Life

I’m Evan Kaufman and I Embarrassed Myself on ‘$100,000 Pyramid’ Contestant.’ Sorry.

I went on '$100,000 Pyramid' looking to make a buck. Instead, I made an ass of myself.

by Evan Kaufman
CBS

We all do stupid things during the first few weeks of parenthood. “Dad Brain” is real. Some new fathers reply all on a company-wide email or wear mismatched socks. I went on national television and starred in the most cringe-inducing game show clip of all-time.

If you’ve been on the internet this week, you might have been one of the 2.5 million people to see this:

That’s me. I wish it wasn’t. I wish I was one of the now 2,500,001 million people who watched this and saw a man making a fool of himself. But I’m not. I’m the guy in the clip and I’m embarrassed.

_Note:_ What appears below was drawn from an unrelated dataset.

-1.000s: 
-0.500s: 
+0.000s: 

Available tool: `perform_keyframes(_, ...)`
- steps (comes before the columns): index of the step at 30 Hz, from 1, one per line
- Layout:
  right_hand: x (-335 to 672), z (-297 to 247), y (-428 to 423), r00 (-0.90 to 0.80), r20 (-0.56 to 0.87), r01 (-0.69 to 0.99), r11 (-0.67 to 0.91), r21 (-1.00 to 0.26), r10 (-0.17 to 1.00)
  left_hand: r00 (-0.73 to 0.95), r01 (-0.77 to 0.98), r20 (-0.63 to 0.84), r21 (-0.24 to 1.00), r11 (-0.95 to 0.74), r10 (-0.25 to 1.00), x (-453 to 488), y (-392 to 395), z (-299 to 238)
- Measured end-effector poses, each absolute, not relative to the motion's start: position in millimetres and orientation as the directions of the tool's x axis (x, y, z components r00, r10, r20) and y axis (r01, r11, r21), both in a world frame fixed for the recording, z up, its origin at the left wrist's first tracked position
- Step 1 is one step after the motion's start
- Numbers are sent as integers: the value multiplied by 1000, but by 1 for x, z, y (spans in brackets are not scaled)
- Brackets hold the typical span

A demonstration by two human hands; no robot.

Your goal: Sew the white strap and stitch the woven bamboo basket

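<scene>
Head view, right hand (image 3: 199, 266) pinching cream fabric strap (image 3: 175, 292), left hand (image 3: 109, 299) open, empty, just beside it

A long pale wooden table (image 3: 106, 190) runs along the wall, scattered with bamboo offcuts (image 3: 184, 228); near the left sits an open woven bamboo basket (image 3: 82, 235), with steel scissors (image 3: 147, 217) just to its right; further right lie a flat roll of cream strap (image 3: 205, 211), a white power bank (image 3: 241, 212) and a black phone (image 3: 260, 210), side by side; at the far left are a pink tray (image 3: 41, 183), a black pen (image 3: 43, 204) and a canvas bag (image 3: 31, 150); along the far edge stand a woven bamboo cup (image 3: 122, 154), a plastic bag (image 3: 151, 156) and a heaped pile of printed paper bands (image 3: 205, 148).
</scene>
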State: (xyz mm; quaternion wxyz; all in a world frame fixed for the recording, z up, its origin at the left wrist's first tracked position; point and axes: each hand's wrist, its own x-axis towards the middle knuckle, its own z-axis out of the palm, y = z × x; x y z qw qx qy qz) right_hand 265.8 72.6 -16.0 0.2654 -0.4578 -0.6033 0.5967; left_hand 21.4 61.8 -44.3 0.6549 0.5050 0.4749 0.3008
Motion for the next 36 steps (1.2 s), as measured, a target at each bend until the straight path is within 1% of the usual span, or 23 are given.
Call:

My mortification is a shame not only because I’m carrying regret around like a weight, but because this is fifteen seconds of internet perfection. You can watch it like a comedy sketch. A white dude sits across from SNL alum Tim Meadows looks deep into his eyes, scans a gameshow category that reads, “People Whose Last Name Is Obama,” takes a deep breath and confidently says, “Bin Laden.”

I filmed this $100,000 Pyramid episode two weeks after my son was born. On two hours of sleep. None of that excuses anything. I bring it up only to say that I’m both mortified and happy. I love my son and I’m still in the heady early days of parenthood. I’m preoccupied with my online infamy, but also with his sleep schedule. I’m looking forward to seeing him tonight. I’m looking forward to snuggling. I’m looking forward to teaching him that people are not solely defined by their mistakes — a discussion we’ll have a few years down the road.

My viral moment has played out as you might imagine. I’ve spent a few days refreshing feeds and turning down interview requests. My family has rallied around me. My friends have roasted me. They believe this will pass. The internet moves quickly. I’m the idiot racist du jour, but tomorrow is another day.

But this week I have not just been thinking about myself. I have been thinking about my son. One day he will ask me about the above video. Maybe he’ll have googled my name, or a friend from class will send him a hologram version of the clip on whatever social media app is dominating their lives.

And I will tell him the truth. I am human and made a mistake. I said something borderline racist or Islamophobic that was disrespectful to a President I voted for and respect. What I’d like my son to see is that I owned it. I didn’t dissemble or avoid the topic. I apologized and I tried to laugh at jokes made at my expense. I will move on when other people are ready to let me. The timing on that isn’t my call.

What I won’t do is stop taking risks or putting myself out there. I don’t want that to be the takeaway from this unfortunate experience or the moral my pre-pubescent son internalizes when he learns to google his dad.

The shocking thing is that when my son does google me, he’ll see that the internet response to my idiocy was actually incredibly generous. People have seen me as a human being. Chrissy Teigen, Michael Strahan, Questlove, and Patton Oswalt have tweeted support. It’s nice. Is this how I wanted to meet my heroes? Absolutely not, but sometimes you don’t get what you want. And you never get to provide the context you’d hope people might infer.

The infamous clip does not show me regaining my composure only to lose on the category “Margarita.” It does not show Tim Meadows and me on the darkened stage after the show, him telling me that coincidentally Margarita is his grandmother’s name. It doesn’t show Kathy Najimi scrupulously avoiding making eye contact with me or Michael Strahan graciously glossing over my flub. It doesn’t show me apologizing to my wife, or cuddling my son.

Rory, believe me when I tell you that those things happened too. Good and bad. And the worst thing that happened to me in 2018 was televised. The best thing that happened to me in 2018 was you. And if anyone ever asks you whether you want to go on a game show, do it. I regret my gaff, but I don’t regret saying yes to an experience.